Activity:
Copy out every record below exactly as written, but leave out any pictures.

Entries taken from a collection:
——————————

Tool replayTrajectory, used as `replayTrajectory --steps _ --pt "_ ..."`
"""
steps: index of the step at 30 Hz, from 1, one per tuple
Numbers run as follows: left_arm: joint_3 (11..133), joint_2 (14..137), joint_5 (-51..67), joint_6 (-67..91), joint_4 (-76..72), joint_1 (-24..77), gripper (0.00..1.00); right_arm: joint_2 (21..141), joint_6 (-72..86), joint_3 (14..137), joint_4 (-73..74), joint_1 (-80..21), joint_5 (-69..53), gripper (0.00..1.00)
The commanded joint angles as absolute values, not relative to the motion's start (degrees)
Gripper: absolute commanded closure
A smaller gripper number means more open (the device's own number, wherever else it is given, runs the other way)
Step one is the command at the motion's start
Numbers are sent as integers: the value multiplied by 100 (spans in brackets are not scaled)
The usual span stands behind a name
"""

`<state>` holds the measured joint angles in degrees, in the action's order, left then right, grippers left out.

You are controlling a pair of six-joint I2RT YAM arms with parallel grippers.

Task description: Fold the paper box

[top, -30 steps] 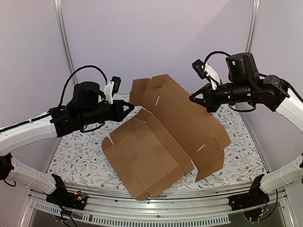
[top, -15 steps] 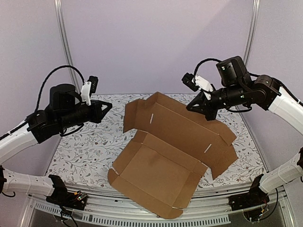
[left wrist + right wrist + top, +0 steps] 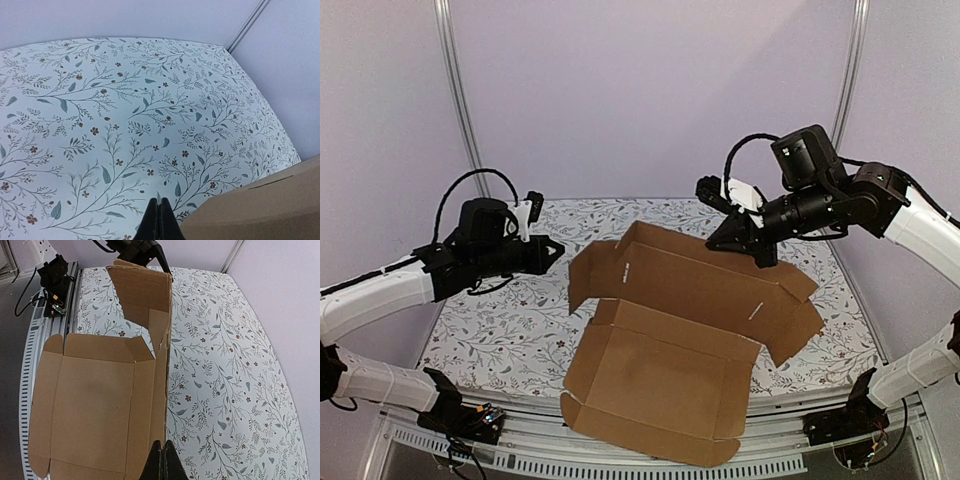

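The paper box (image 3: 660,370) is an unfolded brown cardboard sheet lying across the middle of the table, its near panel reaching over the front edge. Its far flaps stand up. My right gripper (image 3: 713,243) is shut on the far edge of the box; in the right wrist view the fingertips (image 3: 162,450) pinch the thin upright wall of the box (image 3: 95,405). My left gripper (image 3: 560,247) is shut and empty, hovering just left of the box's raised left flap. In the left wrist view its tips (image 3: 160,207) are above the tablecloth, with a box corner (image 3: 270,210) at lower right.
The table has a floral cloth (image 3: 490,330). A metal rail (image 3: 620,450) runs along the front edge. Two upright posts (image 3: 458,100) stand at the back corners in front of purple walls.
The box has come down from a steep tilt to lie flatter and has slid toward the front edge. My left gripper pulled back to the left, away from the box. My right gripper moved down-left with the box edge.
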<state>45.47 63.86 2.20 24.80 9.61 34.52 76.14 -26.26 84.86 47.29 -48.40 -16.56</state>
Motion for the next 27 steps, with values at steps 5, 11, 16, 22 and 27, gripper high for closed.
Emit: replayTrajectory --steps 5,11,16,22,27 --pt "4509 6975 1562 2533 229 3252 100 7615 -3063 8482 4922 -4958 -1930 100" --pt "4219 6993 2210 2663 -132 3409 100 7753 -2894 8586 4930 -4976 -1844 100" --pt "4025 6905 2320 2634 -275 3701 100 7843 -2914 8582 4925 -5019 -1673 100" --pt "3653 6866 2437 2852 -715 3910 100 7983 -2876 8541 4880 -5121 -1355 100" --pt "3507 6943 2505 2981 -978 4034 100 8074 -2793 8413 4719 -5234 -1152 100"
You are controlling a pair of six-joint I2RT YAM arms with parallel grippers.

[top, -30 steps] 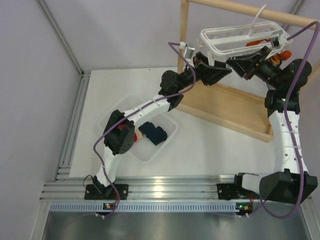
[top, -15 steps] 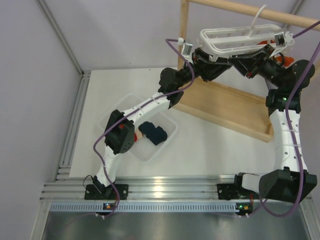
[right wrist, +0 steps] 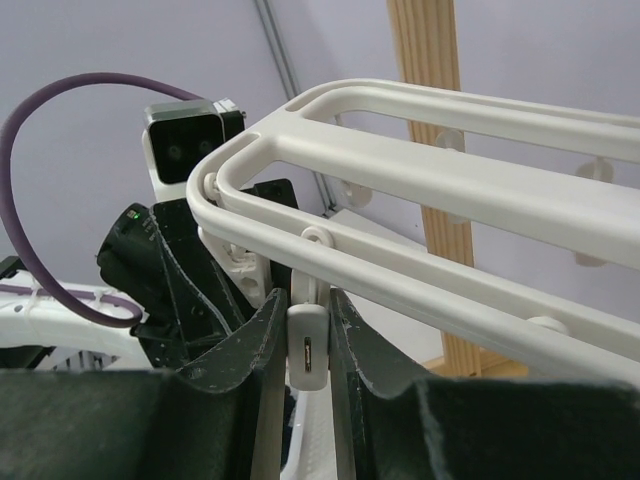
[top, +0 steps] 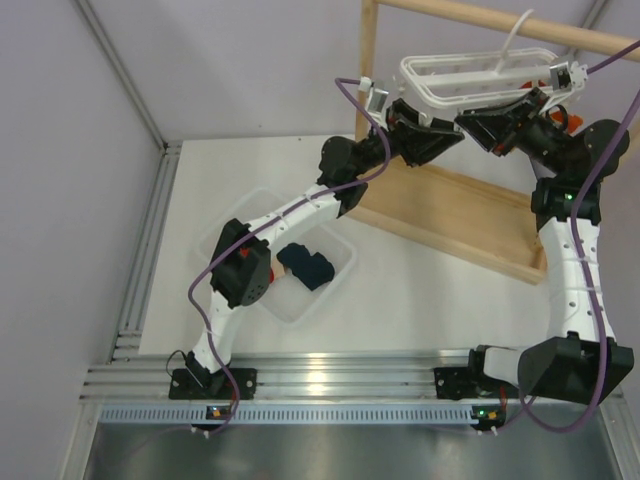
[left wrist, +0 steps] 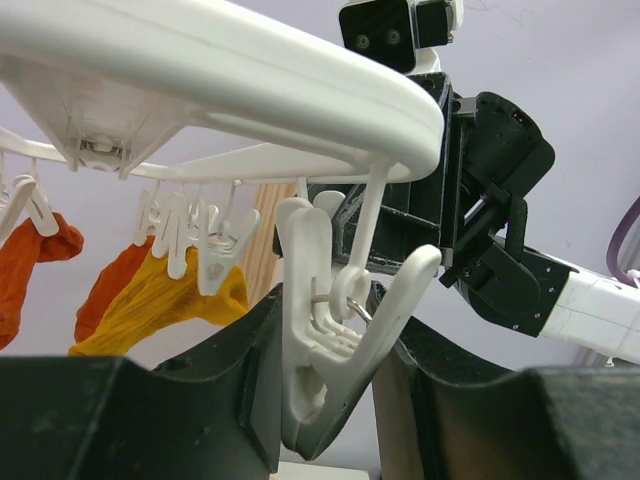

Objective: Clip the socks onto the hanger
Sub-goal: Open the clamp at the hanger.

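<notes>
Currently: clip handling at the hanger, no sock held.
The wooden rack (top: 450,215) carries the hanger (left wrist: 200,55) at far right. The left claw (left wrist: 325,400) pinches a dangling clip (left wrist: 320,300); the right claw (right wrist: 308,350) is pressed onto a second clip (right wrist: 306,345) under the frame corner. The navy sock (top: 306,266) lies in the clear tub (top: 300,308), well apart to the near left. Judged next: release one claw, fetch the sock, feed it into an opened clip.

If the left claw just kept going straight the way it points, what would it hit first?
The white clip, which sits right between the left gripper's fingers under the hanger. Behind it, though depth is unclear, is the right arm.
</notes>
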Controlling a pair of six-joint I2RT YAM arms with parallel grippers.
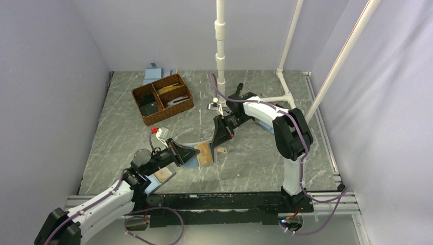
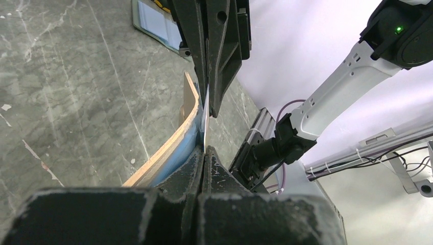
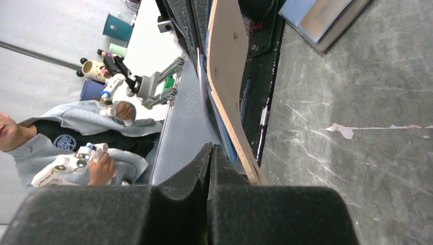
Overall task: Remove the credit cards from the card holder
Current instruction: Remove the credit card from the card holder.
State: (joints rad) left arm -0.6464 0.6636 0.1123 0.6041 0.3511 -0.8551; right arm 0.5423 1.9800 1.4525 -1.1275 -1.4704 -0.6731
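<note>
Overhead: grips the light-blue, tan-edged card holder (image 1: 203, 154) in the clenched left gripper (image 1: 190, 153), near the middle of the tabletop (image 1: 255, 163), toward its near edge. Meets it from the far side with the right gripper (image 1: 219, 144), tip down at the holder's tan panel. Leaves a brown basket (image 1: 162, 98) well apart at the far left, a blue folder (image 1: 153, 75) behind it, and another folder (image 1: 162, 176) beneath the left arm.

Left wrist: pinches its fingers (image 2: 189, 173) fully together on the card holder (image 2: 178, 148), with the blue panel bowed away to the left. Shows a thin pale card (image 2: 206, 127) edge-on, rising straight from that pinch into the right gripper (image 2: 208, 109), also clenched on it.

Right wrist: presses its fingers (image 3: 196, 168) tight on that thin card. Has the holder's tan panel (image 3: 224, 66) curving just beside them on the right and the left gripper (image 3: 194, 35) at the far end.
</note>
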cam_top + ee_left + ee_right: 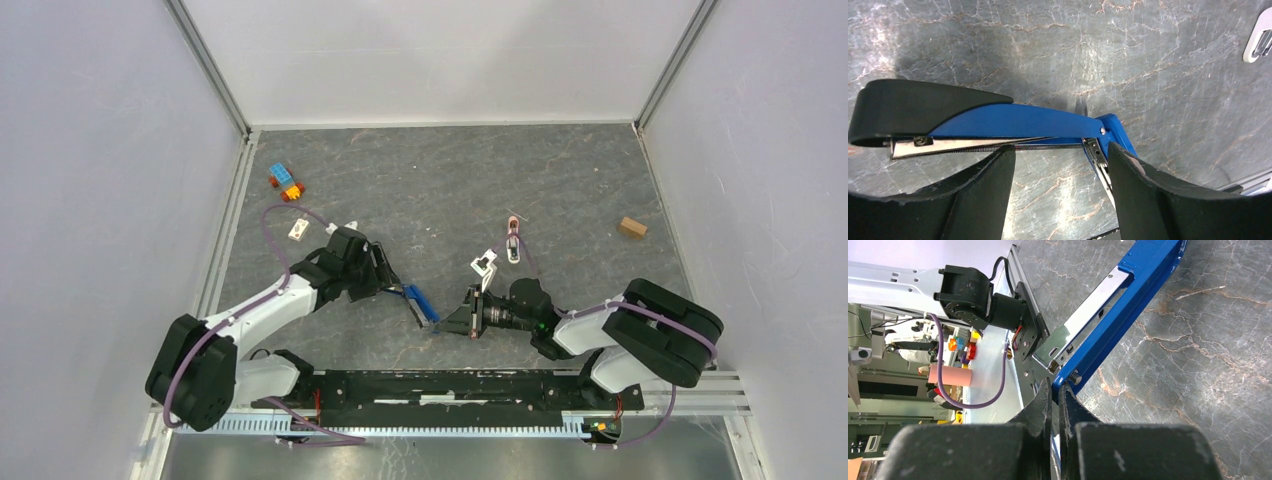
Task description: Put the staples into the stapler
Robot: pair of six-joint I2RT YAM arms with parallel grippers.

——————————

Solution:
Tool replayTrajectory, used as `replayTrajectory --steps _ --pt "_ ..."`
"""
steps: index of the step at 30 Hz, from 1, one per tuple
Numbers run as follows: left_arm: joint_3 (11..133), joint_2 (14..137), joint_5 (-51..67), joint_6 (-67..91), joint_4 (-76..72), joint_1 (-24..77), gripper (0.00..1.00); right_arm: joint_2 (21..141), joint_6 (-72..86), joint_3 (14..137), joint_4 (-73..74), joint_1 (-80..21), joint_5 (-69..53), gripper (0.00..1.00)
The commanded joint angles as absolute values, not relative to the motion's start (degrees)
Gripper: absolute commanded closure
A smaller gripper number means more open (the device's own number, wherever else it is given, runs the other way)
Step one is the command at the motion's start
Numbers are sent as integers: the value multiplied by 100 (spans in brackets are not scaled)
The usual span stands behind a name
"""

`<state>` holds the measured joint angles in degrees, in the action's order, left then right, grippers left out.

You are controlling a pair of six-joint I2RT YAM arms with parallel grippers.

Task description: Fold the paper box

[top, -30 steps] 
[top, -15 steps] 
[left wrist + right wrist + top, +0 steps] 

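The paper box (image 3: 660,370) is an unfolded brown cardboard sheet lying across the middle of the table, its near panel reaching over the front edge. Its far flaps stand up. My right gripper (image 3: 713,243) is shut on the far edge of the box; in the right wrist view the fingertips (image 3: 162,450) pinch the thin upright wall of the box (image 3: 95,405). My left gripper (image 3: 560,247) is shut and empty, hovering just left of the box's raised left flap. In the left wrist view its tips (image 3: 160,207) are above the tablecloth, with a box corner (image 3: 270,210) at lower right.
The table has a floral cloth (image 3: 490,330). A metal rail (image 3: 620,450) runs along the front edge. Two upright posts (image 3: 458,100) stand at the back corners in front of purple walls.
The box has come down from a steep tilt to lie flatter and has slid toward the front edge. My left gripper pulled back to the left, away from the box. My right gripper moved down-left with the box edge.
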<state>45.47 63.86 2.20 24.80 9.61 34.52 76.14 -26.26 84.86 47.29 -48.40 -16.56</state>
Motion for the next 27 steps, with values at steps 5, 11, 16, 22 and 27, gripper high for closed.
Emit: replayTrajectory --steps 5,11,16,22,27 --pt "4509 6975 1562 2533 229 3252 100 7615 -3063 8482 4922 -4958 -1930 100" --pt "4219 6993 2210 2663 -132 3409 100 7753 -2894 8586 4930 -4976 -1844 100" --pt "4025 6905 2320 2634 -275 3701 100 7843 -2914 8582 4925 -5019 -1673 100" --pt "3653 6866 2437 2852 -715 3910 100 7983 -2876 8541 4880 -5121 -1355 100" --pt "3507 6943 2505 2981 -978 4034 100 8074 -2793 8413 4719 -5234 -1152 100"
You are controlling a pair of six-joint I2RT YAM arms with parallel grippers.

[top, -30 steps] 
[top, -15 steps] 
[right wrist, +0 steps] 
[top, +0 steps] 
[left wrist, +0 steps] 

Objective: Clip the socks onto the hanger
Sub-goal: Open the clamp at the hanger.

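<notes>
Currently: clip handling at the hanger, no sock held.
The wooden rack (top: 450,215) carries the hanger (left wrist: 200,55) at far right. The left claw (left wrist: 325,400) pinches a dangling clip (left wrist: 320,300); the right claw (right wrist: 308,350) is pressed onto a second clip (right wrist: 306,345) under the frame corner. The navy sock (top: 306,266) lies in the clear tub (top: 300,308), well apart to the near left. Judged next: release one claw, fetch the sock, feed it into an opened clip.

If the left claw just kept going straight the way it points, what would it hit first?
The white clip, which sits right between the left gripper's fingers under the hanger. Behind it, though depth is unclear, is the right arm.
</notes>
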Controlling a pair of six-joint I2RT YAM arms with parallel grippers.
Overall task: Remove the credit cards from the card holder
Current instruction: Remove the credit card from the card holder.
State: (joints rad) left arm -0.6464 0.6636 0.1123 0.6041 0.3511 -0.8551; right arm 0.5423 1.9800 1.4525 -1.1275 -1.4704 -0.6731
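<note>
Overhead: grips the light-blue, tan-edged card holder (image 1: 203, 154) in the clenched left gripper (image 1: 190, 153), near the middle of the tabletop (image 1: 255, 163), toward its near edge. Meets it from the far side with the right gripper (image 1: 219, 144), tip down at the holder's tan panel. Leaves a brown basket (image 1: 162, 98) well apart at the far left, a blue folder (image 1: 153, 75) behind it, and another folder (image 1: 162, 176) beneath the left arm.

Left wrist: pinches its fingers (image 2: 189, 173) fully together on the card holder (image 2: 178, 148), with the blue panel bowed away to the left. Shows a thin pale card (image 2: 206, 127) edge-on, rising straight from that pinch into the right gripper (image 2: 208, 109), also clenched on it.

Right wrist: presses its fingers (image 3: 196, 168) tight on that thin card. Has the holder's tan panel (image 3: 224, 66) curving just beside them on the right and the left gripper (image 3: 194, 35) at the far end.
</note>
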cam_top + ee_left + ee_right: 
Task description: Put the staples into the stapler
Robot: pair of six-joint I2RT YAM arms with parallel grippers.

No additional output is expected for this exercise.